Такими безжизненными остовами давно уже выглядели и Вена, и Петербург. Теперь, когда их громозвучная слава отошла в прошлое, оба города казались почти двойниками; но в этом сходстве было и странное, удивлявшее меня противоречие. Исторически их величие было разделено во времени, оно достигало вершины в разные эпохи, и возвышение одной империи было причиной упадка другой. При взгляде в прошлое эти временные пласты сближались, сливаясь иногда до полной неразличимости, но одновременное существование двух мировых центров было чем-то явно абсурдным: империя по своей сути могла быть только одна, и ее столица, город, достигший мирового господства, обречен был вечно оставаться во вселенском одиночестве.
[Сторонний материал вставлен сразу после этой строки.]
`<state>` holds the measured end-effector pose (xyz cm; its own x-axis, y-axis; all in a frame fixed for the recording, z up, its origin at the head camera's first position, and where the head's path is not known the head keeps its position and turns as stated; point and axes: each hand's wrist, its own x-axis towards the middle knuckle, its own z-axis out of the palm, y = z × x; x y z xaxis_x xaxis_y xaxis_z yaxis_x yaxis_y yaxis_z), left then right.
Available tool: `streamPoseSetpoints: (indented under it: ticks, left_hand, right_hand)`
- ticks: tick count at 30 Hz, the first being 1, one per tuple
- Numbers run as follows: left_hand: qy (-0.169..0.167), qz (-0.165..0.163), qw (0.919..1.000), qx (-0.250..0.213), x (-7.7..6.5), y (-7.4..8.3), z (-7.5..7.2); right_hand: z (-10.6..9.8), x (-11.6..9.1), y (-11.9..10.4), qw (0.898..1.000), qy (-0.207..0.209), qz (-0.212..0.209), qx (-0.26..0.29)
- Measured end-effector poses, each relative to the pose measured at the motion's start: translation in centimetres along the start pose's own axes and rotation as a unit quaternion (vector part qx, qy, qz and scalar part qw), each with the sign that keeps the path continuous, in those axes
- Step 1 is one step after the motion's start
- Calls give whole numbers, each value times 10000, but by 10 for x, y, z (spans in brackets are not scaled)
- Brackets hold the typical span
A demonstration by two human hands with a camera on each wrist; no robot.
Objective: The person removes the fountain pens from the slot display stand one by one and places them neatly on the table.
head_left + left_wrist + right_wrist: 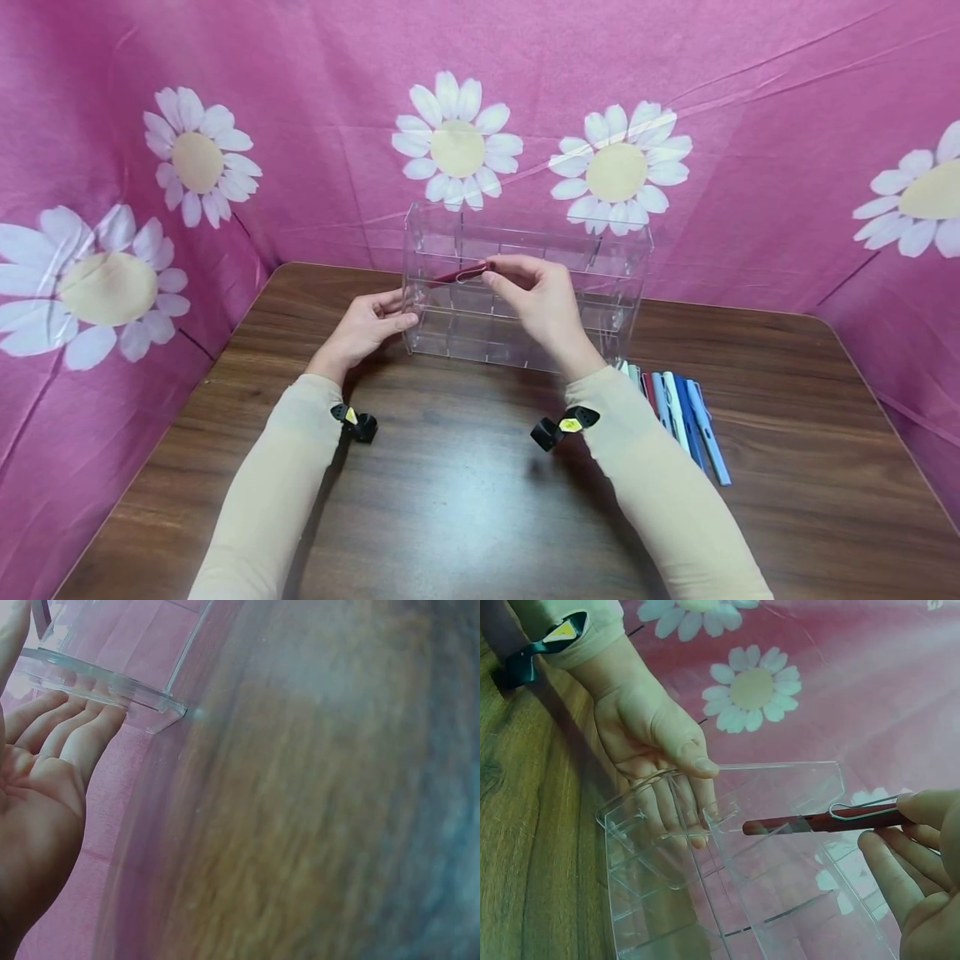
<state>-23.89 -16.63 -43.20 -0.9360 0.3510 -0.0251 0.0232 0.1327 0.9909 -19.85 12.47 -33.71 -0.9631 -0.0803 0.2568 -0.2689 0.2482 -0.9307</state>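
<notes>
My right hand (546,304) pinches a dark red pen (453,275) by its clip end, between thumb and fingers. The pen lies nearly level, tip to the left, at the upper left compartments of a clear plastic organizer (487,354). In the right wrist view the wire clip shows on the pen (832,822), and its tip reaches over the dividers. My left hand (363,327) holds the organizer's left side, thumb at the front edge and fingers behind the see-through panel. The left wrist view shows those fingers (94,742) against the clear side panel (112,682).
Several pens (678,417) in blue, pale green and red lie side by side to the right of the organizer, partly behind my right forearm. The wooden table (450,500) meets a pink cloth (337,108) with white daisies at the back.
</notes>
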Motion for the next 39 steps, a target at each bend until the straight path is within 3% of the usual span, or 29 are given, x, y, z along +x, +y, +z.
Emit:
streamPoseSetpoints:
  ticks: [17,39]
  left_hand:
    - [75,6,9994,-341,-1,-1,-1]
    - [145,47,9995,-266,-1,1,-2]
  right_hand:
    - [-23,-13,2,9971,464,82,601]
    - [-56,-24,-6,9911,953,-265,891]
- Немного перебрал (too much wine)? - вдруг спросил меня белобрысый абориген, сидевший напротив.
- Я привычный (I'm from Russia), - ответил я ему, и, слегка пошатываясь, встал из-за стола.
С трудом, поминутно хватаясь за перила, я поднимался по нескончаемой лестнице, по которой некогда, видимо, с такими же трудностями, выбирался наружу композитор Гайдн, и в который раз думал о том, что то вдохновенное вызывание духов, которому я здесь с таким увлечением предавался, на самом деле не имело никакого смысла. Насколько легче было тревожить колоссальные тени прошлого дома, в России, насколько отзывчивее и податливее они там оказывались! Механические подпорки не только не помогали моему воображению, они скорее сковывали и ограничивали его полет. Временами, когда меня совсем уже огорчало это зияние, фатальный зазор между красочным мифом и невзрачной современностью, мне даже хотелось, чтобы вся Европа ушла под воду, как платоновская Атлантида, оставив в наследство другим народам только то, что ей и так уже не принадлежит: рассыпанные по музеям мраморные обломки статуй и барельефов, фрагменты пожелтевших рукописей на полузабытых языках и поблекшие, уже почти неразличимые, переливы красок на картинах и фресках. Раньше все всегда так и заканчивалось, только роль наводнения или извержения Везувия, засыпавшего пеплом целые провинции, обычно играли нашествия варваров, которых неудержимо влек к себе магический блеск пышно угасавших цивилизаций. Эти заманчивые игрушки неизменно ломались в их тяжелых и грубых лапах; но и обломков их, случайно сохранившихся, было достаточно, чтобы из них впоследствии могло вырасти великолепное новое дерево новой культуры.
Преодолев наконец крутую лестницу, я оказался наверху, перед наружной дверью; но, распахнув ее, я не увидел ничего, кроме сплошной пелены мутного утреннего тумана, сквозь который смутно просвечивали вдали еще горевшие фонари.